### Task to carry out
This exercise calls for every line of the data below with the string "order" in it.

┄┄┄┄┄┄

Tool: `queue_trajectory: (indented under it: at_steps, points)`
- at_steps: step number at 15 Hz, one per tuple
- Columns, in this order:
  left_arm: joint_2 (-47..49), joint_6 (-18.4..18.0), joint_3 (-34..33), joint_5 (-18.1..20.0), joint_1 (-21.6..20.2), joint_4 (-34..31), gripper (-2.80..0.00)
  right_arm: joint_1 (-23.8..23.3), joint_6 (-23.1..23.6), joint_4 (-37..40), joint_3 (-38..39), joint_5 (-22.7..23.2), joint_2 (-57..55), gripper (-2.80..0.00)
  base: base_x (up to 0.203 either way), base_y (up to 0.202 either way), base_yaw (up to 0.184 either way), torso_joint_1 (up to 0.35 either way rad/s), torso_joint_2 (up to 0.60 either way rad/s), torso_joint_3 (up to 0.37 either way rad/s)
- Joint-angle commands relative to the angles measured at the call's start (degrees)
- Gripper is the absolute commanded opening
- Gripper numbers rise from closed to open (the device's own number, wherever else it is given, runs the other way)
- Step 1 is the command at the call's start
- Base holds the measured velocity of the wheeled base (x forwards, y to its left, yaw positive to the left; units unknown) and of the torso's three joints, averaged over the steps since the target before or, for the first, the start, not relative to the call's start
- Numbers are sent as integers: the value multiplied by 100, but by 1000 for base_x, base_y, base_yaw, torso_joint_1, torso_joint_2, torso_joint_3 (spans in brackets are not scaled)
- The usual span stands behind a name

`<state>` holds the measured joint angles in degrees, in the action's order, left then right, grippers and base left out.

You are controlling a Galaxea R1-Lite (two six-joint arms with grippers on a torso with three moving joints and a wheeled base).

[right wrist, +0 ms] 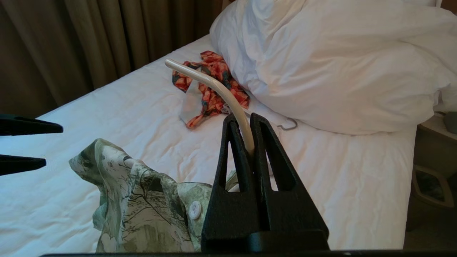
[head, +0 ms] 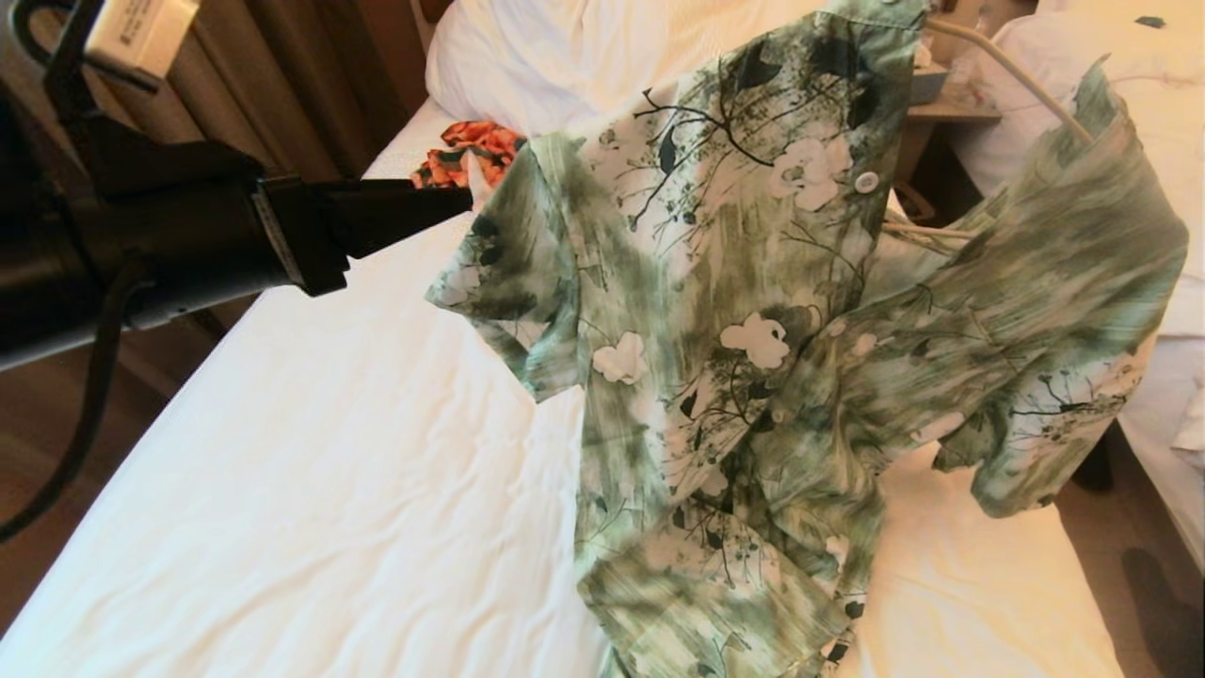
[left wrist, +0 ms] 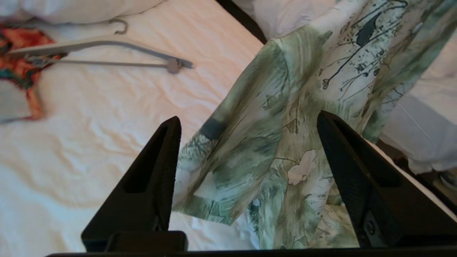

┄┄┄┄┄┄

### Solved exercise
- Columns, in this order:
`<state>` holds the measured joint angles in degrees, in the action's order, left then right, grippers and base left out.

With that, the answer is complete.